-- Action item --
Transcribe the data in full and exactly, omitting any pictures.

*** Opening Data shown ***

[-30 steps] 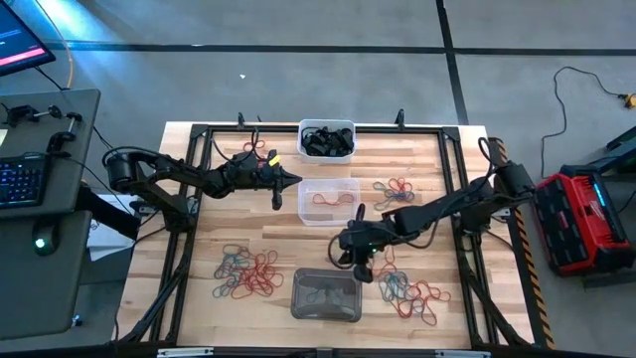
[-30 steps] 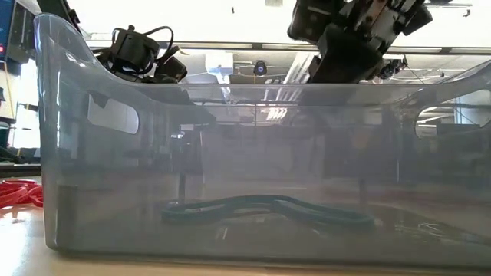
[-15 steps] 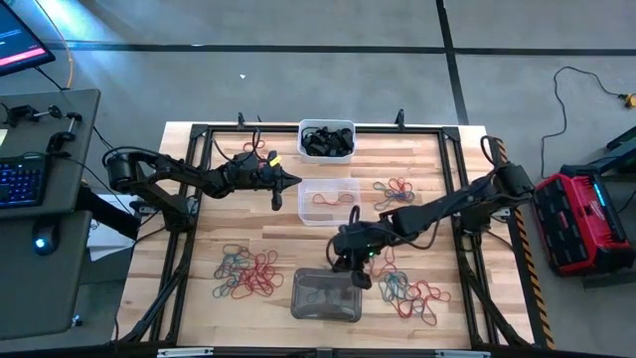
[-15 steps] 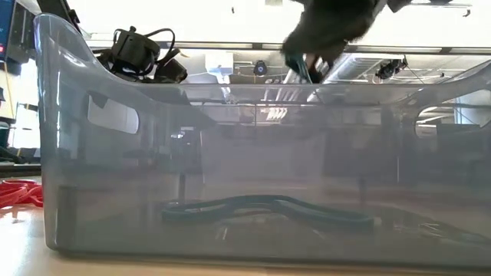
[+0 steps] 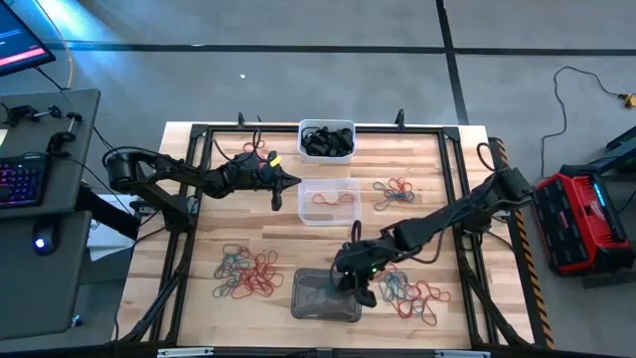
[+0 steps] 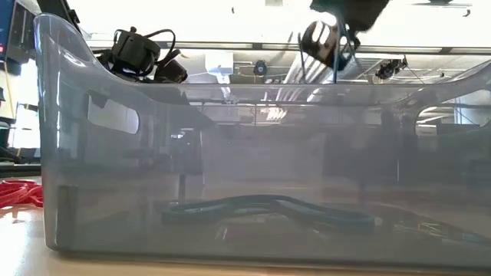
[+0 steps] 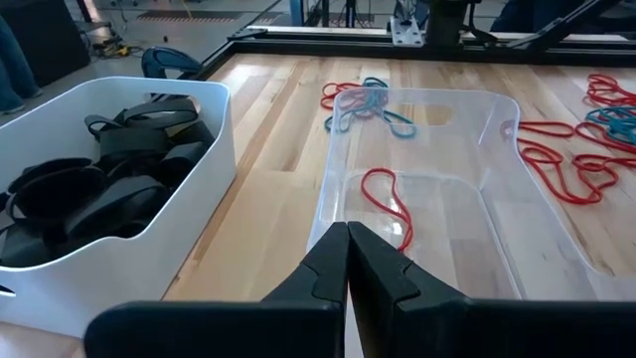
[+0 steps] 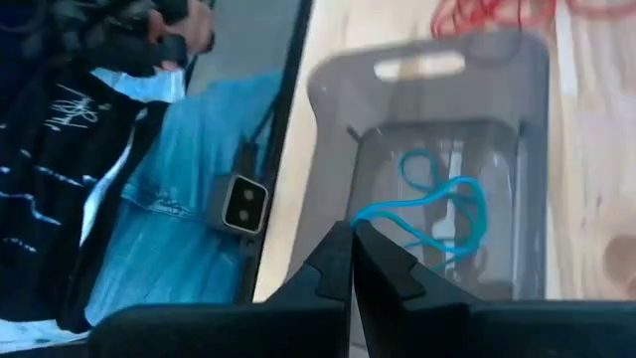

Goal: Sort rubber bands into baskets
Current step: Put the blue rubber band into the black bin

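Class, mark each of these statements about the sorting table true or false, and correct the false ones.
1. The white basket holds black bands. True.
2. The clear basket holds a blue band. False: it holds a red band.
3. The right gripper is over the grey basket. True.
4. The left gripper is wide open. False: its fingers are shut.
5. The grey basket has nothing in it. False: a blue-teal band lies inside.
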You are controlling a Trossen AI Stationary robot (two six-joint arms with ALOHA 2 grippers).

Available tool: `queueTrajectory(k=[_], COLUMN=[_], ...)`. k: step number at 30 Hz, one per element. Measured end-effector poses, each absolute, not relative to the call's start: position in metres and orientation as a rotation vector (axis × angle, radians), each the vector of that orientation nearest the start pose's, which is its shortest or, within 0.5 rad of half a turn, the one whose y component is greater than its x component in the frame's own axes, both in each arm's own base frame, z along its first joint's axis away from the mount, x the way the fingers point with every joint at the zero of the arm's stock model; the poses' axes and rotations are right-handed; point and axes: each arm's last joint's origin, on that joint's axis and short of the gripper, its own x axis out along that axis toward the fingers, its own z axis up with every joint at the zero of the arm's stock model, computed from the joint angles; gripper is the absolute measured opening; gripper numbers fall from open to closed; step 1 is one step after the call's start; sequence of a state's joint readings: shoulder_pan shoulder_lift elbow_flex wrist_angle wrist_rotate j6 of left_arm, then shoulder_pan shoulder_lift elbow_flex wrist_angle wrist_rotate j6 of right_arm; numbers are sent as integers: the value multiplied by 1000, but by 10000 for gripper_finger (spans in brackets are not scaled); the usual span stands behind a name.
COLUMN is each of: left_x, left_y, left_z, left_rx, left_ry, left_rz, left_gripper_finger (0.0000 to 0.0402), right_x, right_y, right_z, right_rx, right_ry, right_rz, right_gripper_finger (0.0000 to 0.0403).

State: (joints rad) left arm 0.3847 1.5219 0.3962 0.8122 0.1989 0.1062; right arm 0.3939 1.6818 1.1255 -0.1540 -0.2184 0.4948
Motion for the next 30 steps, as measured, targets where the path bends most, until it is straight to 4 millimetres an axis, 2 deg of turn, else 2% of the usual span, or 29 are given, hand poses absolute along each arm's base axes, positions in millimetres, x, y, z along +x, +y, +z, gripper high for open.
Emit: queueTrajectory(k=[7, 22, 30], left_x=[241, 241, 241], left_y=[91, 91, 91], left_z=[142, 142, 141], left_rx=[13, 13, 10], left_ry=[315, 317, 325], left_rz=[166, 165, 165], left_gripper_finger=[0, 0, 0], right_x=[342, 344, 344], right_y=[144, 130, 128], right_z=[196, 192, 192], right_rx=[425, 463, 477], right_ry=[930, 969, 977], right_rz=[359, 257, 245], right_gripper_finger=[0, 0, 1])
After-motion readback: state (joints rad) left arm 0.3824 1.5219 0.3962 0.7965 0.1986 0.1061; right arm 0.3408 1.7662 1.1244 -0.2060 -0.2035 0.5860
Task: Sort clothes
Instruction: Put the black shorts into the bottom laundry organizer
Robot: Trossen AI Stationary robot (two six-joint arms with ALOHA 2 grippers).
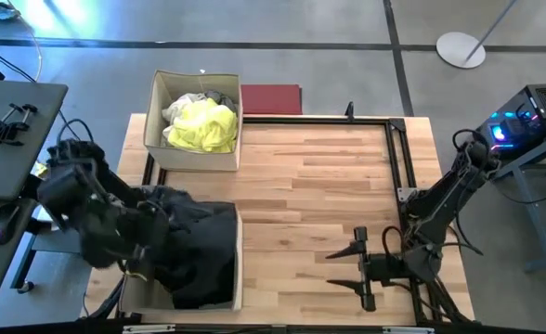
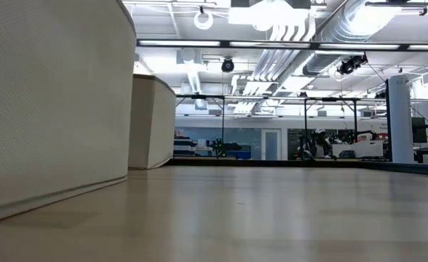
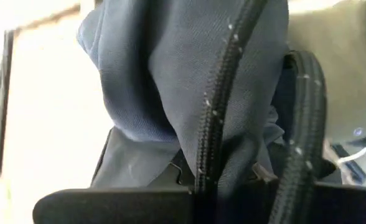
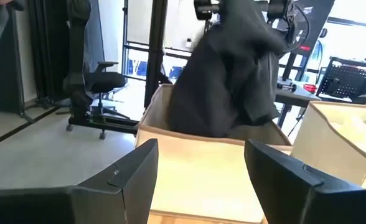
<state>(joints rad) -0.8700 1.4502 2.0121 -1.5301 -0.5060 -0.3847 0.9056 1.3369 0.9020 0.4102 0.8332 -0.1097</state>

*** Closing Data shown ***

-- Solution --
[-30 steps] 
[-30 steps] 
[-15 steps] 
[-15 steps] 
[+0 steps] 
[+0 steps] 
[+0 steps] 
[+0 steps] 

Goal: Sort rubber bands into baskets
Current step: Put the blue rubber band into the black bin

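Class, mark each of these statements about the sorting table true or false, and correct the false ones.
1. The white basket holds black bands. True.
2. The clear basket holds a blue band. False: it holds a red band.
3. The right gripper is over the grey basket. True.
4. The left gripper is wide open. False: its fingers are shut.
5. The grey basket has nothing in it. False: a blue-teal band lies inside.
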You are controlling a Trossen AI Stationary robot (two six-joint arms with ALOHA 2 grippers).

Available tool: `queueTrajectory(k=[_], COLUMN=[_], ...)`. k: step number at 30 Hz, one per element. Measured end-effector poses, each absolute, not relative to the call's start: position in metres and orientation as a rotation vector (axis × angle, radians), each the vector of that orientation nearest the start pose's, which is its shortest or, within 0.5 rad of half a turn, the one whose y component is greater than its x component in the frame's own axes, both in each arm's own base frame, z along its first joint's axis away from the mount, x the way the fingers point with every joint at the zero of the arm's stock model; the poses' axes and rotations are right-handed; point and axes: each arm's last joint's origin, on that joint's axis and short of the gripper, its own x axis out along that axis toward the fingers, its own z axis up with every joint at the zero of the arm's stock model, computed from the joint angles; gripper is the absolute measured opening; gripper numbers fall from open to closed; step 1 is one step after the call's start; sequence of a state's joint readings: shoulder_pan shoulder_lift elbow_flex wrist_angle wrist_rotate j6 of left_arm, then shoulder_pan shoulder_lift elbow_flex wrist_angle wrist_rotate j6 of right_arm; numbers are sent as integers: the value multiplied by 1000, but by 10000 for gripper_finger (spans in brackets are not scaled); the usual span stands behind a name.
COLUMN is each of: left_x, left_y, left_z, left_rx, left_ry, left_rz, left_gripper_finger (0.0000 to 0.0402), right_x, right_y, right_z, right_rx, right_ry, right_rz, right_gripper_finger (0.0000 to 0.0403).

State: (joints rad) left arm 0.3847 1.5219 0.3962 0.8122 0.1989 0.1062; right arm 0.3939 1.6818 1.1255 -0.1540 -0.2184 0.4948
Motion for the next 30 steps, as measured, targets where the path bends most, until it is straight to 4 millimetres an axis, 2 deg of turn, else 2% of the usual span, or 29 are given, hand poses absolute along each arm's base axes, positions in millimetres, x, y, z along +x, +y, +z, gripper high for open.
Emit: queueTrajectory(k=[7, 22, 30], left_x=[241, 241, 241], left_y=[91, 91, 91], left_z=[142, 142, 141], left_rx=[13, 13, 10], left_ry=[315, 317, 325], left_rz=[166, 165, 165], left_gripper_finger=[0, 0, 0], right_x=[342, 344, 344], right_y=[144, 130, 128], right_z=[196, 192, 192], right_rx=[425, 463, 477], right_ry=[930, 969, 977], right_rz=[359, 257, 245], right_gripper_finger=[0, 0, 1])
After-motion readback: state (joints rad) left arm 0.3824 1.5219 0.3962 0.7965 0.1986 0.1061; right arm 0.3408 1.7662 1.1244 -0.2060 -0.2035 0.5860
Task: Sort clothes
Instruction: Put the black shorts into the bottom laundry organizer
Robot: Trossen AI Stationary robot (two six-joint arms with ALOHA 2 grippers).
<state>(joints rad) -0.8700 1.4502 2.0121 -1.5301 -0.5060 -0.3847 0.9056 1.3369 0.9020 0.4102 0.8332 -0.1097</state>

That concludes the response.